Com direção assinada por Nia DaCosta e produção da Monkeypaw Productions, de Peele, o novo Candyman traz em primeiro plano uma narrativa antirracista, que reposiciona a assombração-título como um representante das estruturas de poder corrompidas da sociedade norte-americana ocidental. Com o racismo como alvo principal da crítica, o filme ainda cobre desigualdade social e de gênero, enquanto cumpre o papel de abrir os horizontes da franquia para mais histórias. Já a dupla de novos Halloween, executados pelo cineasta David Gordon Green e produzidos pela Blumhouse Productions, de Jason Blum, se propõe a resgatar e modernizar a essência do subgênero slasher. Essas histórias de maníacos e sanguinários predadores encontram-se, neles, com a temática do embate geracional familiar, da representatividade feminina e da exploração dos efeitos do trauma. Em Halloween Kills, parte significativa do tempo de tela é dedicada a uma tentativa de incluir nessa lista o chamado “comportamento de manada”; termo usado para descrever situações em que indivíduos em grupo reagem todos da mesma forma a uma determinada situação, embora não exista direção planejada.

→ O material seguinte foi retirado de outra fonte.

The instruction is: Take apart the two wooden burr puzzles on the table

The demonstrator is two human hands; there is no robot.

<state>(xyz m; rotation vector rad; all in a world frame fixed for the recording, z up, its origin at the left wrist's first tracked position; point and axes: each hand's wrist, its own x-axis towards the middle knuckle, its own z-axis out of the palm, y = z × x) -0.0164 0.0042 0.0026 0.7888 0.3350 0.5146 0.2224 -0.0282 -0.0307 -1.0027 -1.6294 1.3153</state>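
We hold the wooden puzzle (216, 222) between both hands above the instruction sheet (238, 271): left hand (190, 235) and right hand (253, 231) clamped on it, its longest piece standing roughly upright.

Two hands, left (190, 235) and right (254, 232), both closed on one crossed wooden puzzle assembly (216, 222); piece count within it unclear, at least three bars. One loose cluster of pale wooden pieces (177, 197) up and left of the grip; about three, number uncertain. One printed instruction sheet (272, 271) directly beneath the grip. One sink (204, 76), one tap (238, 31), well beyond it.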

Esse retorno encorpado de franquias consagradas acontece, não por acaso, após uma década que viu o surgimento e popularização do que que críticos e acadêmicos passaram a chamar de “pós-horror”. Termo usado tanto para definir filmes de terror com clara mensagem social quanto aqueles que mesclam a estética do “cinema de arte” às convenções do “cinema de susto”, esse ciclo foi responsável por levar ao público mainstream experimentações antes relegadas apenas aos olhares de fãs mais assíduos do gênero. Ainda assim, sua definição é causa de confusão e discórdia entre muitos espectadores, com até mesmo o próprio John Carpenter se somando àqueles que veem nele um mero escape para que a crítica possa valorizar um estilo de narrativa historicamente marginalizado.
Ver tanto Candyman quanto Halloween beberem igualmente de referências clássicas e modernas para manter relevantes suas histórias, portanto, é o terror mais uma vez se reinventando para seguir acompanhando os anseios do público – e em um movimento que está só começando. Na esteira do sucesso milionário das mais recentes facadas de Michael Myers, chegam novos capítulos de franquias como Pânico, Hellraiser, Brinquedo Assassino, Eu Sei o Que Vocês Fizeram no Verão Passado e até Resident Evil. Não quer dizer que esses (quase literalmente) monstros sagrados do gênero tenham se inspirado ou irão se inspirar diretamente em filmes como A Bruxa (2015) ou Hereditário (2018), mas sim que dialogar com o seu próprio passado passa pelo processo de ter de compreender também o passado do gênero como um todo; incluindo o mais recente. Em suma, se trata de mais um desdobramento em uma linha do tempo que se viu em constante e orgânica mudança desde sua gênese, mais de um século atrás.